Comp 271 Week 13

Mini-Java Compiler

Your final project (there will be no more labs per se, though I'll assign the project in two phases) is to add some features to a simple compiler for a language I'll call "mini-java". The programs compile to code for a virtual stack-based machine. The first part of your assignment is to get the symbol table working.

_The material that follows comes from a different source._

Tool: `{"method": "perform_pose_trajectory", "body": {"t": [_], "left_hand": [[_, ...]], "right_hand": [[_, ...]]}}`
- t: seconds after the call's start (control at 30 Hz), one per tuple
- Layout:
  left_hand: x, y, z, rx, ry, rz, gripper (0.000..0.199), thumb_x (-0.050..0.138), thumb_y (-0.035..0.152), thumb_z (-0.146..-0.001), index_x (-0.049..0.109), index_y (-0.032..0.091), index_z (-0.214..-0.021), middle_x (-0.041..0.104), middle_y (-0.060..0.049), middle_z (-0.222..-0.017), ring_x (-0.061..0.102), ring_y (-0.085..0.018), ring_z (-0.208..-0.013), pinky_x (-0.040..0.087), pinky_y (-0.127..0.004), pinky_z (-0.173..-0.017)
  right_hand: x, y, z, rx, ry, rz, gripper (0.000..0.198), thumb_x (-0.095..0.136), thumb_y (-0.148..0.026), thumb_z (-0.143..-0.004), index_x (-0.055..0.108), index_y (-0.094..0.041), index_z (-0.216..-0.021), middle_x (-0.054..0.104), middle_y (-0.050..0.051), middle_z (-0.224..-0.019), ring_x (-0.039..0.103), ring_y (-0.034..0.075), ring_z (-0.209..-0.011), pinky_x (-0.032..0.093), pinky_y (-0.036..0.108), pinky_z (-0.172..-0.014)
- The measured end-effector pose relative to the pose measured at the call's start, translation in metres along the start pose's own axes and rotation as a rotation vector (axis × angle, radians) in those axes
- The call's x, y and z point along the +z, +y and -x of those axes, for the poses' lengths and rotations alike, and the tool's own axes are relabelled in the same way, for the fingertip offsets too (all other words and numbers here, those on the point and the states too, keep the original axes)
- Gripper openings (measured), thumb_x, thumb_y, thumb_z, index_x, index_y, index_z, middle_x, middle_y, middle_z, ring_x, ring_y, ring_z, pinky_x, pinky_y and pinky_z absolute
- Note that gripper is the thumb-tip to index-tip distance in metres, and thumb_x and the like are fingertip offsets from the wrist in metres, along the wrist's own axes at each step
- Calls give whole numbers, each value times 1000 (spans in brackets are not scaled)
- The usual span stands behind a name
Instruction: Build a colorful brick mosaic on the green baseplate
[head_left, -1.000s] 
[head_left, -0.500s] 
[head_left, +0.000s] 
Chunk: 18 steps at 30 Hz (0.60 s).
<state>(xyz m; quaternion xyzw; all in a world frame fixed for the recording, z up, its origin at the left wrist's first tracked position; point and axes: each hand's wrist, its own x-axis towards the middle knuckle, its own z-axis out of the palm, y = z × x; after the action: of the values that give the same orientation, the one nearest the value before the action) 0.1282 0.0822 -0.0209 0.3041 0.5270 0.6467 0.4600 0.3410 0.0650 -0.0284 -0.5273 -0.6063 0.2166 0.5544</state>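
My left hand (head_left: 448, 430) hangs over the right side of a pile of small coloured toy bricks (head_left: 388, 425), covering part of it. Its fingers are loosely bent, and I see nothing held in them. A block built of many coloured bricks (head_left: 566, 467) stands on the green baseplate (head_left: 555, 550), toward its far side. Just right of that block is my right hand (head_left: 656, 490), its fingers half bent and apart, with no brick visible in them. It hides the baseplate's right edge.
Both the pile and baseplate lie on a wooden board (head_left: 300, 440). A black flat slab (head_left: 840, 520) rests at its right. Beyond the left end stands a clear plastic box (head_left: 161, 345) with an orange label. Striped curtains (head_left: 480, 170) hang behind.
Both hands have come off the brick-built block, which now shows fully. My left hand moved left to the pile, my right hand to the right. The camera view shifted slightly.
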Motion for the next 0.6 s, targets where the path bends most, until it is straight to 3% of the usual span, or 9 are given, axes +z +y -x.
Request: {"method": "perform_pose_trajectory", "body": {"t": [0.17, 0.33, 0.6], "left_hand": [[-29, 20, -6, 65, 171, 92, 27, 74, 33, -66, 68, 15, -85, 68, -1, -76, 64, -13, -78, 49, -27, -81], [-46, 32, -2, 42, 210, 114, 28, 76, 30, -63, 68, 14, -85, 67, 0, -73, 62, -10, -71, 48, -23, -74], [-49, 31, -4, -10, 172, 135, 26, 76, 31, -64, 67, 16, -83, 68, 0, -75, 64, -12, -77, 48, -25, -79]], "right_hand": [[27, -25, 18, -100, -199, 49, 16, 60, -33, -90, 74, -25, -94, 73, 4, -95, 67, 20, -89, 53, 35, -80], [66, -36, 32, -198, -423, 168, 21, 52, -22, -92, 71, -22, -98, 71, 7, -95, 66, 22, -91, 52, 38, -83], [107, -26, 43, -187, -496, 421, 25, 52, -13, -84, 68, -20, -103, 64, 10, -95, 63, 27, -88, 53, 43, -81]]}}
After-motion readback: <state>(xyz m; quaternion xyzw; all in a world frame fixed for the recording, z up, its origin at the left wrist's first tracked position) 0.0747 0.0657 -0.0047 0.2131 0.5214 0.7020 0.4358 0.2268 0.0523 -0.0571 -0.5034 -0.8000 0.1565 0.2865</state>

The language grammar is defined using Extended Backus-Naur Form, a relatively standard formal grammar specification. The declarations of the grammar are called productions. The "extended" means that optional parts can be indicated by enclosing in [ ]; zero-or-more repetition is indicated by enclosing in {}. For example, if the "language" is a string of 0 or more b's, optionally preceded by an a, the grammar might be:
    lang ::= [ 'a' ] { 'b' }
We can also write this, without [ ] and { }, as
    lang ::= Apart Bpart
    Apart ::= 'a' | empty
    Bpart ::= 'b' Bpart | empty
Our parser is that part of the program that follows the language rules to determine whether the input, as a stream of tokens, follows the rules. Intermingled in the complier with the parsing statements are code-generation and semantic statements.

We will use a parsing technique called recursive descent with one-symbol lookahead, in which we write a set of parsing procedures, one for each EBNF production. A crucial feature is that we will always be able to tell what production to follow using only the next token, represented in the compiler.java class by the String variable theToken. (Not all grammars can be parsed this way.)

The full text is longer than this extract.